17/05/2022

ADRIA

Coimpo, sindaco prova il contrattacco

Coimpo, sindaco prova il contrattacco

05/09/2017 - 11:44

ADRIA - Preoccupazione sul fronte Coimpo e rapporti interni alla giunta. Il sindaco di Adria Massimo Barbujani scende in campo per difendere il buon nome del Comune ma soprattutto "la mia onorabilità.

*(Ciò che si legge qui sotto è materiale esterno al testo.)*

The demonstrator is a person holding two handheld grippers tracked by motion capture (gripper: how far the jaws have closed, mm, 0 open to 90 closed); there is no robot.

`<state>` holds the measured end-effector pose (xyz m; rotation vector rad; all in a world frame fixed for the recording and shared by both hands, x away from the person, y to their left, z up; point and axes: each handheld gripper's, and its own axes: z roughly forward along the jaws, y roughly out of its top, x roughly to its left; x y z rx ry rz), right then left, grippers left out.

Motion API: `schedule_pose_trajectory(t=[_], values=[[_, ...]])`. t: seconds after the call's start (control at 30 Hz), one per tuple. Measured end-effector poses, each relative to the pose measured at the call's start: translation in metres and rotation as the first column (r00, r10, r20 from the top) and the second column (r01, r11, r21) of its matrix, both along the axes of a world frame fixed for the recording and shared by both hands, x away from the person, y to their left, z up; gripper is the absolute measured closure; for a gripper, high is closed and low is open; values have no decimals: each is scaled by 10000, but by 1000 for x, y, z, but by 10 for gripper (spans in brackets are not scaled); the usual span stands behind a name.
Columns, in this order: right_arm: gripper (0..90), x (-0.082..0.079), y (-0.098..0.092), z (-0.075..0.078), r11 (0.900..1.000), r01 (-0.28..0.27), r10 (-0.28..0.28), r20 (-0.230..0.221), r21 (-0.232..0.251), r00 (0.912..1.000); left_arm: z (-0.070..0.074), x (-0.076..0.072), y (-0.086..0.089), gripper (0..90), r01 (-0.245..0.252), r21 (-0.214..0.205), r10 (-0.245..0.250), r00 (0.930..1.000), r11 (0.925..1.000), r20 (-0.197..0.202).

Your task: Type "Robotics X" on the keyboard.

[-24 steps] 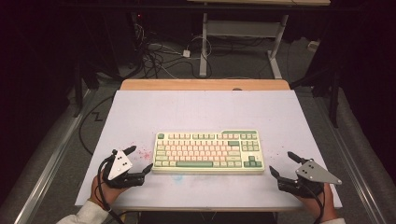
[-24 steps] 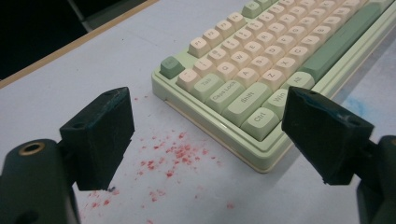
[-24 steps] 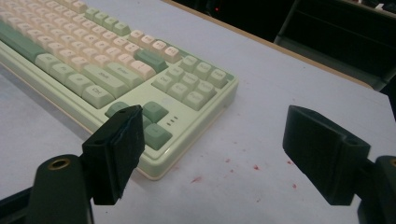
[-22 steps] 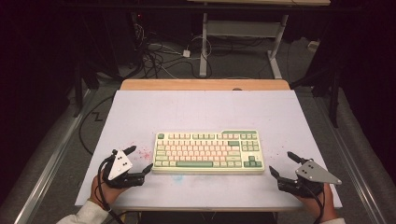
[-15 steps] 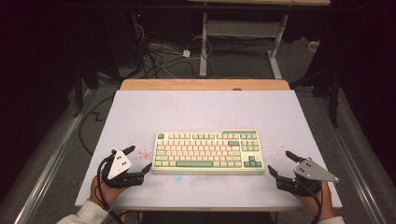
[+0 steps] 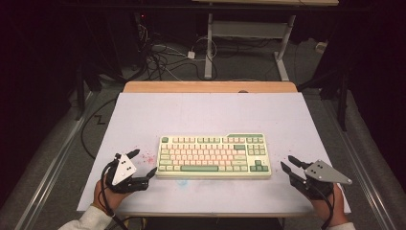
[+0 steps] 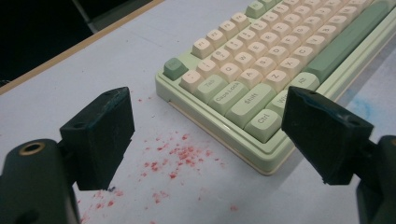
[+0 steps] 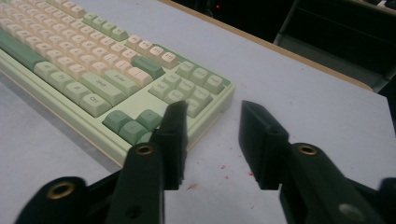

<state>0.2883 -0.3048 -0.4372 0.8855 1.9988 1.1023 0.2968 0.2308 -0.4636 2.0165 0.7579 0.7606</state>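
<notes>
In the left gripper view the keyboard runs off the top and right edges, and the near jaw covers part of its bottom row. In the right gripper view its left end is cut off, and the legends blur. From above, keycap lettering is too small to read.

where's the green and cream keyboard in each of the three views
High view: the green and cream mechanical keyboard lies centre, toward the near edge of the white table.
Left gripper view: its left end fills the upper right, beyond the jaws.
Right gripper view: its right end fills the upper left.
Shared landmark: red specks on the table by the keyboard.
</notes>
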Motion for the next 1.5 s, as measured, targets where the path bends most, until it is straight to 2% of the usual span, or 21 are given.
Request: schedule_pose_trajectory(t=[0.1, 0.17, 0.4, 0.53, 0.67, 0.83, 1.07, 1.13, 1.23, 1.37, 1.4, 1.43, 1.47, 1.5], values=[[844, 6, 3, 4, 9997, -264, 264, -366, 14, 9990, 0, 3, -1, 161, -12, -8, 12, 10000, 10000, -13], [900, 11, 7, 7, 9990, -450, 450, -565, 19, 9974, -1, 5, -1, 162, 21, -37, -21, 10000, 10000, -54], [900, 23, 31, 14, 9927, -1189, 1160, -1051, -217, 9877, -1, 4, -1, 165, 32, -60, -33, 9999, 10000, -169], [900, 31, 54, 14, 9810, -1888, 1817, -1300, -446, 9747, -1, 3, -1, 165, 2, -64, -3, 9999, 10000, -141], [900, 42, 74, 9, 9711, -2293, 2157, -1680, -660, 9619, -1, -1, -2, 165, -43, -12, 42, 9998, 10000, -210], [900, 55, 93, -1, 9603, -2573, 2313, -2079, -1080, 9504, -2, -2, -1, 165, -75, 104, 78, 9996, 9999, -263], [900, 64, 104, -11, 9493, -2812, 2398, -2545, -1404, 9369, -3, -4, 3, 166, -93, 68, 95, 9993, 9999, -364], [900, 66, 107, -13, 9464, -2865, 2402, -2683, -1488, 9329, -4, -5, 3, 165, -131, 7, 131, 9986, 9999, -517], [900, 68, 109, -15, 9457, -2879, 2401, -2723, -1512, 9318, -3, -4, 3, 165, -87, 92, 90, 9992, 9999, -381], [900, 68, 109, -16, 9478, -2822, 2339, -2773, -1487, 9319, -3, -5, 3, 165, -91, 109, 95, 9991, 9999, -409], [900, 68, 110, -17, 9440, -2907, 2406, -2772, -1562, 9302, -2, -6, 2, 166, -116, 24, 117, 9986, 9999, -519], [900, 67, 110, -19, 9433, -2898, 2403, -2696, -1618, 9325, -1, -7, 2, 165, -104, -2, 104, 9986, 9999, -523], [900, 67, 110, -19, 9451, -2850, 2364, -2674, -1599, 9341, 0, -6, 2, 166, -92, -3, 92, 9991, 10000, -405], [900, 66, 110, -19, 9453, -2840, 2343, -2719, -1603, 9334, 1, -7, 1, 167, -128, -63, 125, 9987, 9999, -494]])
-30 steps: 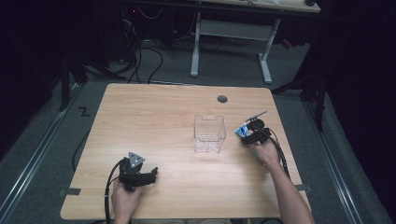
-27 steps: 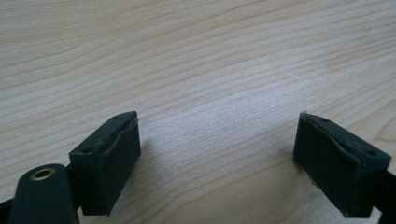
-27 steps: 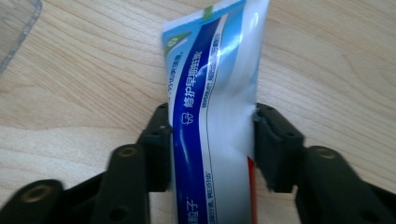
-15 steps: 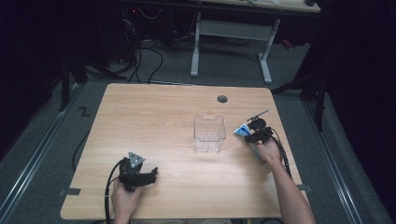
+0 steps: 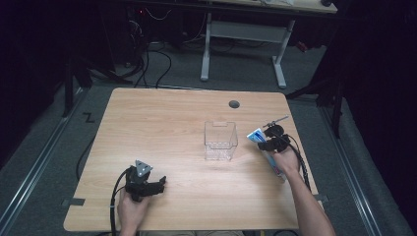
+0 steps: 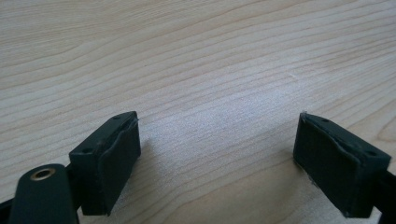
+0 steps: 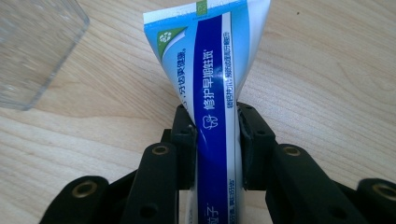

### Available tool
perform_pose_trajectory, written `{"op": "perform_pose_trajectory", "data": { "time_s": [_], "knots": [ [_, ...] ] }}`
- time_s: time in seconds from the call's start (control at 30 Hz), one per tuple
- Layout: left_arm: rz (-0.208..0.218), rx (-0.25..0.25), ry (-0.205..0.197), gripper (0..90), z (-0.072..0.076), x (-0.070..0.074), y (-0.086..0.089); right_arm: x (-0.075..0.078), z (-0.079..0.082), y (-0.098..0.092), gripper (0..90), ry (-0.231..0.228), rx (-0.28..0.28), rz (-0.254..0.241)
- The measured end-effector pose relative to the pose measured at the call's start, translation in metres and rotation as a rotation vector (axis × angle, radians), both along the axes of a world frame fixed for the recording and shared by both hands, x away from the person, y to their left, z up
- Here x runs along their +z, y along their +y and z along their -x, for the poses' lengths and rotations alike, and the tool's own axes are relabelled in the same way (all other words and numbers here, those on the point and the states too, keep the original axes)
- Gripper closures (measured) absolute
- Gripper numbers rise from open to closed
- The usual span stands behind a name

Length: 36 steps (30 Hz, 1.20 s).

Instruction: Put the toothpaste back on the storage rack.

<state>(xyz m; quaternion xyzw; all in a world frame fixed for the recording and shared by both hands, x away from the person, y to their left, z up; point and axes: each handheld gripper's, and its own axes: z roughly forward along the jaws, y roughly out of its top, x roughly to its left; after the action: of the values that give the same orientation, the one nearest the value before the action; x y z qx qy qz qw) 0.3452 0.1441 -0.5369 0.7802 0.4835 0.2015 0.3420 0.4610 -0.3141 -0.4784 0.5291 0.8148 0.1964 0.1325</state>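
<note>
Over at the near left corner of the table (image 5: 162, 123), the person's left hand (image 5: 130, 209) rests with the left gripper (image 5: 156, 186) low on the wood, its grey three-cornered plate on top and its cable looping back toward the table's edge. In the left gripper view the two jaws stand wide apart, with plain wood grain between them and nothing held.

Moving across, a clear box (image 5: 221, 141) sits upright near the middle of the table, open at the top, and looks empty from above. A small round hole (image 5: 234, 104) lies in the tabletop beyond it, toward the far edge.

Just right of the box, apart from it, the right hand (image 5: 285, 161) holds the right gripper (image 5: 261, 145) pointing toward the box. Its jaws are closed narrowly on a tube (image 7: 215, 79), blue and white with a dark blue band of printed characters, gripped across its body. The flat crimped end fans out ahead of the jaws toward the box; the rest runs back under the gripper and hand. In the right gripper view a corner of the box (image 7: 35, 44) shows at upper left, close to the tube's end but not touching it. Whether the tube is resting on the table or lifted just off it, I cannot tell.
</note>
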Motion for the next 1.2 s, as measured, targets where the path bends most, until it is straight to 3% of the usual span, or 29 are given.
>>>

Non mi capita spesso di convocare conferenze stampa ma il momento è delicato e alcune dichiarazioni dell'assessore Giorgia Furlanetto in audizione parlamentare mi hanno turbato: devo confessare che non me l'aspettavo anche perchè sull'argomento Coimpo l'azione con lei è sempre stata concordata in tutti i passaggi". (Guarda l'intervista in cui il presidente della Provincia di Rovigo dice di voler querelare Furlanetto). "Bobo" entra anche nel dettaglio: "Mi riferisco alla presupposizione di più incontri privati nel mio ufficio con Luise (Mauro, ex proprietario, ndr) mentre io e lui abbiamo avuto modo di parlare solo davanti alla sede comunale quando mi manifestava l'intenzione di consegnare i libri in tribunale...". Il primo cittadino, nel ribadire come "lui non mi ha mai trovato in ufficio pur avendomi cercato", mostra di guardare avanti agli altri nodi irrisolti della vicenda. "Qui contano solo tre cose - incalza - ovvero garantire la salute pubblica, capire quanto costa la bonifica e appurare la vera responsabilità di una tragedia costata quattro vite. Il resto son chiacchiere...". Quanto al rapporto con l'assessore Furlanetto, Barbujani è criptico: "Non è certo nel suo momento migliore, nel senso che non è idilliaco, motivo per cui le ho revocato tutte le deleghe eccezione fatta per ambiente-ecologica e caccia-pesca. Lo confesso, son rimasto sorpreso da quanto successo in audizione e spero riesca a comprendere in futuro come qui si gioca in squadra ma che il sindaco resto io. Non ci servono repliche di Giovanna d'Arco...".